(Records excerpted from a collection)
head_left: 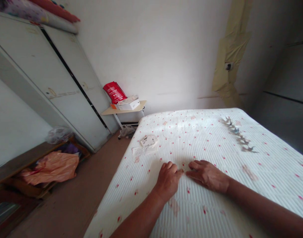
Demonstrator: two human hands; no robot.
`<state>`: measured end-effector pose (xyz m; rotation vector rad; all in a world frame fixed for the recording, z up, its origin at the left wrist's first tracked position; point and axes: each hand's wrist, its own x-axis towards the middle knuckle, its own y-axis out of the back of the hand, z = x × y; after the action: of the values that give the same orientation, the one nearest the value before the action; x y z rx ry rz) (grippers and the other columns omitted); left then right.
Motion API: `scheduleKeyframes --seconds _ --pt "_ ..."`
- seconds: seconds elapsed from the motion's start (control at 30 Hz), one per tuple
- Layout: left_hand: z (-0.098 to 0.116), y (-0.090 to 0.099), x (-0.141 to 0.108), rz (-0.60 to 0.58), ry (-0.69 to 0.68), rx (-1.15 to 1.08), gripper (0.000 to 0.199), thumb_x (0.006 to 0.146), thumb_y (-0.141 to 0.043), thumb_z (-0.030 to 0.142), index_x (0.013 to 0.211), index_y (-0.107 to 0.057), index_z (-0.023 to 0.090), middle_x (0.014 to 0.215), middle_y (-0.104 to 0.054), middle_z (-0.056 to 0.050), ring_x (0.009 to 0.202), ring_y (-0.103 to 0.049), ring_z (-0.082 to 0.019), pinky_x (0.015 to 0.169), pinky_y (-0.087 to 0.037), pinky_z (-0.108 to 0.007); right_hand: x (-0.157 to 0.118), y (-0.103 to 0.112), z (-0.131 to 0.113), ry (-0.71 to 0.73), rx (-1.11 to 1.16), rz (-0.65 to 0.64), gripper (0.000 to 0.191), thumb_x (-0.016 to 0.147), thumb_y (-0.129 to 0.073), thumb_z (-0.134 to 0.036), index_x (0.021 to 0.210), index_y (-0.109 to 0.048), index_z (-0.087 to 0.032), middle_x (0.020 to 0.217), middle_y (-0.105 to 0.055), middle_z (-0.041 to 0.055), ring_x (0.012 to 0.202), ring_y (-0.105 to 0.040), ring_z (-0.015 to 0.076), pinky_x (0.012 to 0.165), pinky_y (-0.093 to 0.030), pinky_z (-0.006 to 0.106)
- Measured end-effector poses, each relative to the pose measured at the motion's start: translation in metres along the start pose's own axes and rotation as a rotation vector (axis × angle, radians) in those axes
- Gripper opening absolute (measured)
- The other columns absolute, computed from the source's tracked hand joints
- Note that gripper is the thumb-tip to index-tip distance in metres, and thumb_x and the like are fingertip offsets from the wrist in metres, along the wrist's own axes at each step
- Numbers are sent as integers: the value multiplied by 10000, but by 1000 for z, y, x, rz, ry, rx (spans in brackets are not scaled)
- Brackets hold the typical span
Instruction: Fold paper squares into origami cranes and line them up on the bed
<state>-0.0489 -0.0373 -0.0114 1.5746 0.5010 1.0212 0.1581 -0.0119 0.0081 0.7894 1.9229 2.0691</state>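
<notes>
My left hand (167, 180) rests low over the white quilted bed cover (203, 211), its fingers curled and the thumb side turned to the right. Facing it across a narrow gap, my right hand (207, 175) has bent fingers close to the left fingertips. Whatever may be between the fingers is too small or hidden to make out. Beyond my left hand lie a few loose printed papers (149, 141). Far to the right runs a row of small, grey-brown folded paper birds (238, 134).
A small wheeled table (128, 109) behind the bed bears a red bag (114, 92) and a white box (129, 104). Pale wardrobe doors (62, 82) stand at the left. An orange plastic bag (53, 167) lies on a low wooden cabinet.
</notes>
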Motion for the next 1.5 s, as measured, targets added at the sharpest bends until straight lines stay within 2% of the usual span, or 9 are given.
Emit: scheduleKeyframes --seconds 0.17,0.27,0.4,0.47,0.53,0.6,0.8,1.13,1.5 --pt "0 0 0 -1 -6 -7 209 889 -423 227 913 -630 238 728 -527 -26 769 -436 -170 663 -307 -311 -7 5 8 21 46 -23 259 909 -392 -271 800 -611 -186 844 -549 42 698 -486 135 636 -357 261" --pt "-1 0 0 -2 -8 -15 216 890 -418 226 911 -632 234 723 -522 -30 764 -436 -170 664 -310 -307 -9 3 12 -70 214 -2 248 893 -395 -226 804 -622 -182 877 -565 50 727 -526 132 655 -386 247" --pt "-1 0 -1 -7 4 -36 197 871 -447 215 944 -627 249 721 -516 -27 771 -438 -174 671 -317 -310 6 -7 16 -460 480 94 224 842 -411 -185 862 -634 -178 854 -617 44 760 -568 133 667 -408 223" --pt "-1 0 -1 -8 11 -38 198 867 -450 209 936 -630 253 717 -514 -25 771 -439 -175 670 -320 -312 19 -12 16 -722 484 26 162 767 -474 -177 766 -636 -172 742 -632 23 669 -564 130 596 -387 216" --pt "-1 -1 -1 -5 16 -31 198 866 -448 207 909 -637 248 714 -515 -27 768 -439 -176 666 -323 -312 32 -15 14 -867 470 -79 115 706 -525 -192 703 -636 -167 663 -627 15 608 -553 126 534 -351 209" --pt "0 -1 -1 0 15 -21 198 864 -449 208 880 -644 238 713 -516 -32 767 -438 -177 664 -328 -312 42 -16 11 -872 537 -202 105 674 -560 -223 696 -641 -161 611 -618 10 565 -546 115 491 -328 193" --pt "2 -3 0 20 4 2 194 863 -450 197 860 -642 229 718 -523 -33 768 -440 -177 666 -328 -313 54 -13 7 -895 547 -322 127 635 -532 -183 650 -647 -134 470 -570 3 399 -488 92 417 -305 187" --pt "1 -9 -1 41 11 8 186 863 -462 216 899 -643 238 723 -523 -34 782 -442 -179 671 -321 -319 58 -10 7 -930 423 -331 148 614 -542 -173 672 -672 -133 578 -623 52 568 -562 146 477 -316 210" --pt "4 -3 0 14 27 -6 178 855 -463 193 865 -638 223 731 -530 -36 781 -441 -178 673 -321 -318 36 -6 13 -968 606 -336 106 664 -522 -208 612 -594 -149 430 -520 -28 372 -449 77 398 -316 182"
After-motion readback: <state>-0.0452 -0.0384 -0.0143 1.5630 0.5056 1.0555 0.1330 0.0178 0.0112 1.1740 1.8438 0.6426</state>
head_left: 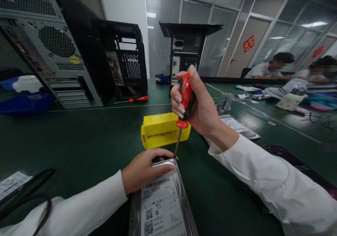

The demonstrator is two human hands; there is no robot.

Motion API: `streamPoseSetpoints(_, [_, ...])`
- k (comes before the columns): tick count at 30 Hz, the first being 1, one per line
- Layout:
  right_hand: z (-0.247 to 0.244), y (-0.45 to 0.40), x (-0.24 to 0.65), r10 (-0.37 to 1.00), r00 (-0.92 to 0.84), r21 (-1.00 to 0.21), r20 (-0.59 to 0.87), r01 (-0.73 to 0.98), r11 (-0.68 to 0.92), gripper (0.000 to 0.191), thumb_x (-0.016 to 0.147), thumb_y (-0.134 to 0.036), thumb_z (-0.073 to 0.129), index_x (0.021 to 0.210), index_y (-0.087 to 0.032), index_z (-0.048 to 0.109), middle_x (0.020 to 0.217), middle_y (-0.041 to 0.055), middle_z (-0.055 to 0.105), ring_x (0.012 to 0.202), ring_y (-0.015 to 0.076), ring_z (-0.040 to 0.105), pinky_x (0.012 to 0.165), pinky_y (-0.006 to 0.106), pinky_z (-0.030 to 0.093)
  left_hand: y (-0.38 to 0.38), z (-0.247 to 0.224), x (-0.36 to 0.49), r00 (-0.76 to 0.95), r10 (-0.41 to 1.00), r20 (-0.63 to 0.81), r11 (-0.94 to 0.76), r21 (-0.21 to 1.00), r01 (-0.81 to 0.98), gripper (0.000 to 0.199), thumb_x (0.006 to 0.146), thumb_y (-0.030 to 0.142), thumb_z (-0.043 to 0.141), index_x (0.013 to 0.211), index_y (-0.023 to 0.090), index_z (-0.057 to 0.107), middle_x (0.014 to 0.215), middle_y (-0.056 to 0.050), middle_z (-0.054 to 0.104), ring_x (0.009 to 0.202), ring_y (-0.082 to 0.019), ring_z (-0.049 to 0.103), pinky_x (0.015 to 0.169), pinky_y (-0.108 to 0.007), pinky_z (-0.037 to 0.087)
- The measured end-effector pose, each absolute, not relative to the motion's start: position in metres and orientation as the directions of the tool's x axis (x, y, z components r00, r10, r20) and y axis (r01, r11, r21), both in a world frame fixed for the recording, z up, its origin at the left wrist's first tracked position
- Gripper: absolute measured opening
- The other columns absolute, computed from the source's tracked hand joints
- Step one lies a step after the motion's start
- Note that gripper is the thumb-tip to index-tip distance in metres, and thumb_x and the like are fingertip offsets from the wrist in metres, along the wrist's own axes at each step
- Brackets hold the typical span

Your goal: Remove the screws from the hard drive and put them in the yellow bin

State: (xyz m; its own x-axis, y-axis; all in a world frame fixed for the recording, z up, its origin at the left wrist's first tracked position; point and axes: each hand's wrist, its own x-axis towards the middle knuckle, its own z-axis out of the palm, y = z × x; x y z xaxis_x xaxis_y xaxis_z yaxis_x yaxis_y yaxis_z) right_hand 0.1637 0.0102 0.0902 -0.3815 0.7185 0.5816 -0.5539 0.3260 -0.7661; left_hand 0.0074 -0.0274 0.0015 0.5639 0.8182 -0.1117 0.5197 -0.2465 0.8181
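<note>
A silver hard drive with a white label lies on the green table in front of me. My left hand grips its far end, the thumb on top and the fingers around the far edge. Wrapped around the red and black handle of a screwdriver is my right hand, with the thumb on the handle's top. The screwdriver's shaft points down, and its tip meets the drive's far right corner beside my left fingertips. Whether a screw sits under the tip is hidden. Just beyond stands a yellow bin holding small screws.
Computer cases stand along the back. A second screwdriver lies before them. To the right are another hard drive, a clear cup and a bottle. Black cable loops at left. Two people sit at far right.
</note>
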Motion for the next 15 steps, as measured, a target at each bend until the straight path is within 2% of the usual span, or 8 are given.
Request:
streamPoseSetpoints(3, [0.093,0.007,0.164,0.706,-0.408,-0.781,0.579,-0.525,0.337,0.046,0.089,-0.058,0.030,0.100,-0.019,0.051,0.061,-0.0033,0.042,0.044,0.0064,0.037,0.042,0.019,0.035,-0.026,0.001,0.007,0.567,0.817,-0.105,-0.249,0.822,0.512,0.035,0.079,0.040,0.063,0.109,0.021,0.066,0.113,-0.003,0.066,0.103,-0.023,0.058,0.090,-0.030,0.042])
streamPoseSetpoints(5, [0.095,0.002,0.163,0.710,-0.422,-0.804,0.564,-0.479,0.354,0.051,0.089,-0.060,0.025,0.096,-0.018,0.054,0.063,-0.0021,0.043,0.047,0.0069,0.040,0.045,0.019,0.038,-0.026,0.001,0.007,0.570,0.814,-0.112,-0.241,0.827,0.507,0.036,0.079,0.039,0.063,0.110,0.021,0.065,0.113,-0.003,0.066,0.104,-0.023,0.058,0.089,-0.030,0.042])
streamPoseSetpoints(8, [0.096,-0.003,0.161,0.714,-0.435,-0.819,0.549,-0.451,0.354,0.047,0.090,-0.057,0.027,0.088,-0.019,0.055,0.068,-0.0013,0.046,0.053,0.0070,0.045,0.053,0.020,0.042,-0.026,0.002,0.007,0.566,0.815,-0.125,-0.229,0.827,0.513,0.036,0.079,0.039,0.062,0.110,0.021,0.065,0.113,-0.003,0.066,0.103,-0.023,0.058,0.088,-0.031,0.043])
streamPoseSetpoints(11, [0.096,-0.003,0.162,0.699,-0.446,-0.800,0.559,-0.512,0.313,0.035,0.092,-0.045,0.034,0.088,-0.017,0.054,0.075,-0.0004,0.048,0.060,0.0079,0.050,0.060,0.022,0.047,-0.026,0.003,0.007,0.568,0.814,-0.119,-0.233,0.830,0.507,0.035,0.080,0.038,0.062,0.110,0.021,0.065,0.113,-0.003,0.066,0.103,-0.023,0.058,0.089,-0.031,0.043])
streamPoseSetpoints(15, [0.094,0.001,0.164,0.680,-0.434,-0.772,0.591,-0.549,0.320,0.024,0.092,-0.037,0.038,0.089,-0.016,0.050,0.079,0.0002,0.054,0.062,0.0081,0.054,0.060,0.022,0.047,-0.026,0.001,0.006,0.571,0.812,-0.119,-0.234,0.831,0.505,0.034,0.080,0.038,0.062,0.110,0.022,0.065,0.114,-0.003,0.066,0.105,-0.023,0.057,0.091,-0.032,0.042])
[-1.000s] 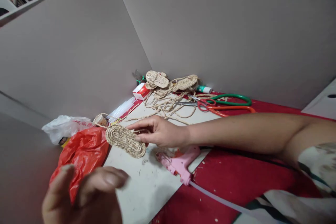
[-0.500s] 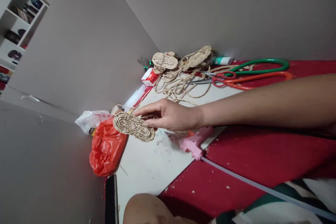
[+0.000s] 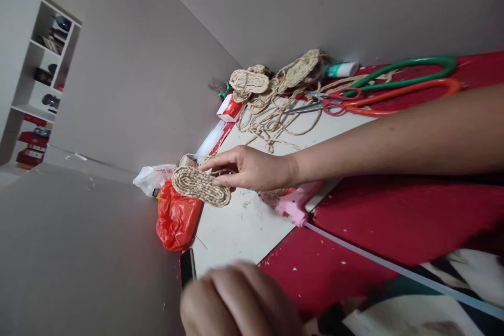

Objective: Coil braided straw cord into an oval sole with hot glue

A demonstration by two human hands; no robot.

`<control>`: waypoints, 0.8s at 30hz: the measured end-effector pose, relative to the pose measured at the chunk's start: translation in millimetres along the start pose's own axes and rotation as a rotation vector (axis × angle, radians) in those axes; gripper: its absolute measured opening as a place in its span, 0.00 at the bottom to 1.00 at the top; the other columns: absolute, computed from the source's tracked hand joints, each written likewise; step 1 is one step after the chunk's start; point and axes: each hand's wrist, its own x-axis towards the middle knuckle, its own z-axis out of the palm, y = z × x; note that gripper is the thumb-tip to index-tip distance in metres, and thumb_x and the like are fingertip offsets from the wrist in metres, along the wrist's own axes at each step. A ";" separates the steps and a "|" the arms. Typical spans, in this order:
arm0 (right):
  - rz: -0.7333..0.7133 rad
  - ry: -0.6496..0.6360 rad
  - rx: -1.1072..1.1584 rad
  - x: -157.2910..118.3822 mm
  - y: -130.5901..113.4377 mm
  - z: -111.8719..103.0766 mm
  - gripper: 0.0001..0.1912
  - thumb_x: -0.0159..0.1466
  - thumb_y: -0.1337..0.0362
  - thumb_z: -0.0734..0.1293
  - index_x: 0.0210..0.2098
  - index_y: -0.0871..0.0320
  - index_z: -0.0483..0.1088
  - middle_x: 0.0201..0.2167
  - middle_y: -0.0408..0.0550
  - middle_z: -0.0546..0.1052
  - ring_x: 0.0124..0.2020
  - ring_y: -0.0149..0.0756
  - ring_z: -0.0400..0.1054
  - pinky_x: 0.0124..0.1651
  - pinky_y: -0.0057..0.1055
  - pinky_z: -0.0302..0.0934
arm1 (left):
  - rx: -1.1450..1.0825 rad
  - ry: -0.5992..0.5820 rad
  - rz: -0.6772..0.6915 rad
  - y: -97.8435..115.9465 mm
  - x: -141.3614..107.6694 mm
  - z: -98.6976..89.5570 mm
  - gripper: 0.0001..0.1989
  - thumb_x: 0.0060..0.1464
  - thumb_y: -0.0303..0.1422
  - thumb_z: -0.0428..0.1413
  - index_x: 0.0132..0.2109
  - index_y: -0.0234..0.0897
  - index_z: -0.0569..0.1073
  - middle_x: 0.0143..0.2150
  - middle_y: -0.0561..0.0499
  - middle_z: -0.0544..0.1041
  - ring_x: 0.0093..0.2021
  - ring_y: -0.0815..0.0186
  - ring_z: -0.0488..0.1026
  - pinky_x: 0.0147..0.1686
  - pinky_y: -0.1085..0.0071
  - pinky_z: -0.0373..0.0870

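Observation:
The picture lies on its side, my forearm entering from its right edge. My right hand [image 3: 258, 168] pinches a small oval sole of coiled, braided straw [image 3: 200, 185] between thumb and fingers, held above a white board [image 3: 236, 226]. A thin strand of straw cord shows by its fingertips. My left hand [image 3: 236, 299] is at the bottom edge, blurred, with curled fingers and knuckles toward the camera; its fingertips and anything in them are hidden. Close below my right wrist lies a pink glue gun [image 3: 293, 207] with a long translucent glue stick [image 3: 366, 254] running from its back.
Along the wall lie more straw soles [image 3: 249, 82], loose straw cord [image 3: 271, 126], red-handled scissors [image 3: 334, 102], large green and orange handles [image 3: 409, 84] and a red-and-white box [image 3: 230, 108]. An orange-red plastic bag [image 3: 177, 215], a white bag [image 3: 153, 178] and a dark phone-like slab [image 3: 188, 266] border the board.
My left hand has come further into view at the bottom, showing more curled fingers. My right hand keeps its pinch on the straw sole. The whole view has shifted slightly.

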 end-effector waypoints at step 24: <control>-0.200 -0.044 -0.422 -8.6 27.2 4.6 0.10 0.61 0.74 0.61 0.38 0.67 0.72 0.32 0.48 0.76 0.30 0.27 0.66 0.38 0.27 0.61 | -0.212 0.506 -0.007 -84.7 76.5 4.4 0.11 0.52 0.34 0.60 0.44 0.39 0.77 0.40 0.50 0.78 0.43 0.67 0.75 0.44 0.73 0.68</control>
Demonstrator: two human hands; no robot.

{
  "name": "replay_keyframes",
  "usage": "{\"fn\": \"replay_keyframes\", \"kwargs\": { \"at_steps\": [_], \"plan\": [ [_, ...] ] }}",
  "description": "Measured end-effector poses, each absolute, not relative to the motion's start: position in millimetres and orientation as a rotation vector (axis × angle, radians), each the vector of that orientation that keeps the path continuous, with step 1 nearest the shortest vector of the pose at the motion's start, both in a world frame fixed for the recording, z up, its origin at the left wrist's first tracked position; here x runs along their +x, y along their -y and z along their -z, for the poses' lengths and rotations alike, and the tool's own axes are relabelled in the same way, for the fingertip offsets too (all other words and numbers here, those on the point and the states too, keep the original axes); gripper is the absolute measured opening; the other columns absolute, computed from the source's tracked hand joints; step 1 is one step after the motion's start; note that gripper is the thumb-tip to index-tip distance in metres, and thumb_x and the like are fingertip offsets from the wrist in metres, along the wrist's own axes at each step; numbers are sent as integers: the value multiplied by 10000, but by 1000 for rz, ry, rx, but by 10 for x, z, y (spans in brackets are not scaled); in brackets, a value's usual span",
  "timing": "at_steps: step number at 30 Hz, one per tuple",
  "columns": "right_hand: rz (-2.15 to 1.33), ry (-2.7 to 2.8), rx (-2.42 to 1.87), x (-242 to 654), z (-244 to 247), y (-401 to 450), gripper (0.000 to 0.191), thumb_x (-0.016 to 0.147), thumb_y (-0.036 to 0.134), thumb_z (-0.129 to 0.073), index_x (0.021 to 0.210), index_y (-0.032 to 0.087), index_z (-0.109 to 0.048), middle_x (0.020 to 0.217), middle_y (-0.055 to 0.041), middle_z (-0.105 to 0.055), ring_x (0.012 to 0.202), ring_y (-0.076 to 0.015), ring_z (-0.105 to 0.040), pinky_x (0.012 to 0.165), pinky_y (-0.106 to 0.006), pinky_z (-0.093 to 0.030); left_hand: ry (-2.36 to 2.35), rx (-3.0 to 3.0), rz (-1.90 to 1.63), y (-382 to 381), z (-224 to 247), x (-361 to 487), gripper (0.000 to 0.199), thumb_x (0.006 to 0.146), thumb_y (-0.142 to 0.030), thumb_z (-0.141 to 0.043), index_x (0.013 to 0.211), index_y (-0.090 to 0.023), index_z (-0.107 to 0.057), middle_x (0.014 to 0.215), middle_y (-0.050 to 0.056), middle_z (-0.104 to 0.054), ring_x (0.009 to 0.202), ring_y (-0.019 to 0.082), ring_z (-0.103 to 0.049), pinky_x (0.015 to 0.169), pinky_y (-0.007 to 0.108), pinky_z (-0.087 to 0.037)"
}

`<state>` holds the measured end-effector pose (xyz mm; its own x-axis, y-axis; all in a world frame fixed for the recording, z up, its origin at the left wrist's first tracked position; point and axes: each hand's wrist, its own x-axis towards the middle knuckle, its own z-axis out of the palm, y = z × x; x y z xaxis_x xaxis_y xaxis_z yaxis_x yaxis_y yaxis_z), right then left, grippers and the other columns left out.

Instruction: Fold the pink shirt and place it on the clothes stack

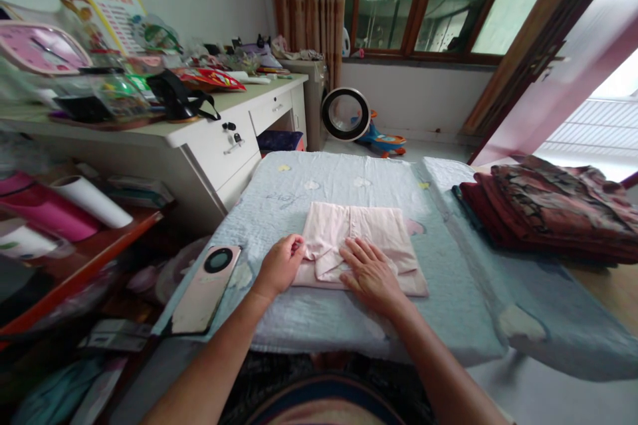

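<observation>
A pale pink shirt (381, 226), folded into a flat rectangle with a line of buttons near its middle, lies on a table spread with a light blue cloth (279, 196). At its left edge, my left hand (280, 264) has its fingers closed in a pinch on the shirt fabric. My right hand (371, 273) rests flat on the front middle of the shirt, fingers stretched out and a little apart. Under it, part of the folded fabric is hidden. To the left of my left hand, a phone (205, 292) lies on the blue cloth.
A stack of folded dark red and patterned clothes (558, 212) sits at the right. On the left stands a white desk (219, 146) with many items, and a shelf (119, 239) holds a pink bottle (44, 206). A washing machine (316, 99) has its round door open at the back.
</observation>
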<state>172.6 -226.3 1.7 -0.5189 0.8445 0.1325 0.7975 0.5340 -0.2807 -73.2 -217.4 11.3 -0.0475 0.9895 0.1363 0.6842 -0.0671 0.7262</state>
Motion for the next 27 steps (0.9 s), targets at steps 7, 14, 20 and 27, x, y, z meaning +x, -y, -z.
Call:
{"fn": "replay_keyframes", "kwargs": {
  "at_steps": [7,14,20,27],
  "plan": [
    [-227,2530,-1383,1753,-27,2268,519,956,497,-490,1419,263,-509,1576,-58,-355,1470,-261,-266,1186,-473,-220,-1782,1535,-919,2061,-49,-667,349,798,-326,-637,1110,-194,-553,626,-58,-569,561,144,-565,559,243,-383],
    [-247,2530,-1322,1799,-37,2279,650,870,588,-592,1445,307,-478,1576,-38,-357,1463,-275,-275,1181,-478,-236,-1337,1222,-1140,2029,-63,-629,442,729,-258,-639,1146,-194,-505,745,-37,-628,593,120,-599,586,231,-460],
    [-299,2533,-1317,1816,-52,2264,542,904,535,-565,1406,334,-527,1572,-30,-365,1468,-261,-268,1183,-470,-232,-1454,1128,-1035,2092,-88,-667,475,727,-232,-637,1178,-183,-496,694,-39,-615,551,106,-574,492,187,-380],
    [-377,2538,-1315,1822,-127,2276,574,858,489,-627,1394,302,-540,1574,-75,-356,1469,-285,-260,1180,-494,-221,-1509,1201,-885,2102,-151,-658,477,835,-291,-572,1277,-193,-423,729,-23,-639,538,108,-585,461,182,-362]
  ]
}}
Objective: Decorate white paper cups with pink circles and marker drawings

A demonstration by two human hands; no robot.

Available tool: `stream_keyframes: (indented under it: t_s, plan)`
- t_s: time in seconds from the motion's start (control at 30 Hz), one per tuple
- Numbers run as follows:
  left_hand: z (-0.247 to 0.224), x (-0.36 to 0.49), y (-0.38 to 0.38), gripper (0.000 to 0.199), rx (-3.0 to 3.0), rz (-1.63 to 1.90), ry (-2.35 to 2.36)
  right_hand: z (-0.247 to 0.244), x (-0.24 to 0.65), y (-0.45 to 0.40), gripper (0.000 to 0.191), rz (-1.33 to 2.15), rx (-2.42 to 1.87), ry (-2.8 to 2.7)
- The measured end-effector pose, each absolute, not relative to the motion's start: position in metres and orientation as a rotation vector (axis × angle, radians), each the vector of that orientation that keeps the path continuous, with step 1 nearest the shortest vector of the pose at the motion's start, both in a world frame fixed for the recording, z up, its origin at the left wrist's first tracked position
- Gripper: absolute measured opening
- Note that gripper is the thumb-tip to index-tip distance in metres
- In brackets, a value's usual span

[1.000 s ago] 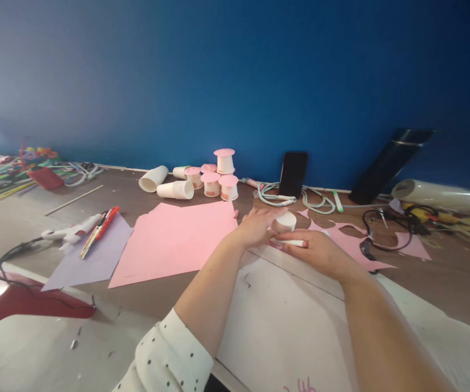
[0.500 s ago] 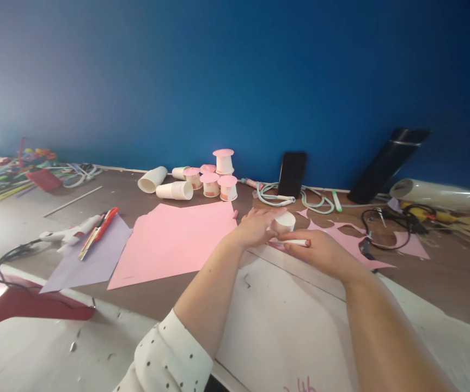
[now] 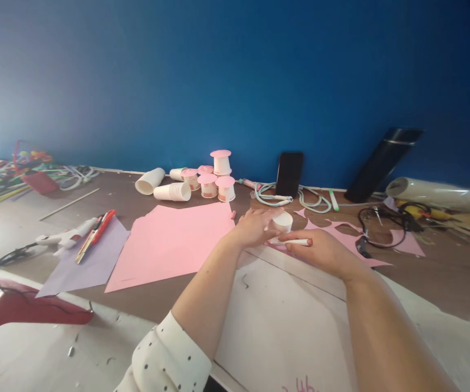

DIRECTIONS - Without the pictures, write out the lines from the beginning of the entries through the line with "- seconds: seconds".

TASK RESPONSE -
head_left: 
Demonstrator: two human hands; no robot.
`<state>`: measured end-effector pose (xyz m; rotation vector rad; all in a world frame fixed for the recording, z up, its origin at the left wrist's first tracked position; point and axes: each hand's wrist, its own x-axis towards the middle knuckle, its own y-axis out of the back of the hand, z = x × y; after the action: of the values that give the same orientation, the one nearest the value before the action; x y z rx ry rz) (grippers and the other columns omitted); left then right.
Motion API: `scheduleKeyframes --seconds _ --pt "_ ..."`
- seconds: seconds elapsed from the motion's start (control at 30 Hz), one per tuple

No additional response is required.